25 Jun 2017 15:23 IST

1,2,3,4,5... Once I caught a fish alive

Volunteers arrive in droves for the annual fish count in Vembanad lake

At 6 am on May 27, the backwaters of Alappuzha, Kerala, were soundless. Swanky houseboats were still tied to the shores and bobbing in the water; the palatial resorts were yet to open their gates. Suddenly the silence was broken as a few dozen people assembled carrying an assortment of objects — buckets, fishing nets, laboratory beakers, bottles — and boarded a boat, before disappearing into the waters.

On one day every May, the tourist drill in the Kerala backwaters — book resort, hire houseboat, open beer, laze — is broken by a unique volunteer-driven activity that looks, quite literally, at several underlying factors.

The Vembanad Fish Count gets underway in the saline waters of Vembanad lake, which forms the heart of India’s favourite backwaters. A “Wetland of International Importance” under the global Ramsar Convention, and the largest such site in India, Vembanad also ranks among the world’s most polluted lakes, as sewage, plastic, chemicals and mismanagement have sullied its waters, especially in its southern sector. The fish count takes the next step by asking, “What happens to the fish?”

In its 10th year now, the count is organised by the Ashoka Trust for Research in Ecology and the Environment (ATREE), in collaboration with the Samyuktha Vembanad Kayal Samrakshana Samithi (Federation of Vembanad Lake Protection Forums), a collective of traditional fishermen, and several government departments including the Kerala State Biodiversity Board.

The survey

The volunteers gather a day ahead for an orientation session, which familiarises them with the method used for the counting. Since it is impossible to count every fish in the lake, unlike in a census of human population, an ‘experimental fishing’ method is used instead.

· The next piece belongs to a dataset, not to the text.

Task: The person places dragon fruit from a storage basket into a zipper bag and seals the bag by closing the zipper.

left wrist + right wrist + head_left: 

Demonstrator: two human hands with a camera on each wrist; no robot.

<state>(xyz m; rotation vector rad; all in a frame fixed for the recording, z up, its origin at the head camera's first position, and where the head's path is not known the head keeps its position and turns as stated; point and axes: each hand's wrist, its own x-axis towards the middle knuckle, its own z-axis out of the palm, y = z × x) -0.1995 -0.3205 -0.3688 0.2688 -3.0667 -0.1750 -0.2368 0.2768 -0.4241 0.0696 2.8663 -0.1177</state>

On the day of the count, three boats — each with around 40 volunteers and two fishermen of the Samithi — set off in three different regions of the lake: west bank, east bank and the riverine parts. Over the course of the day, each boat visits five survey locations marked out by ATREE in consultation with fishermen. For reasons described later, the count is carried out only in the southern sector of the lake.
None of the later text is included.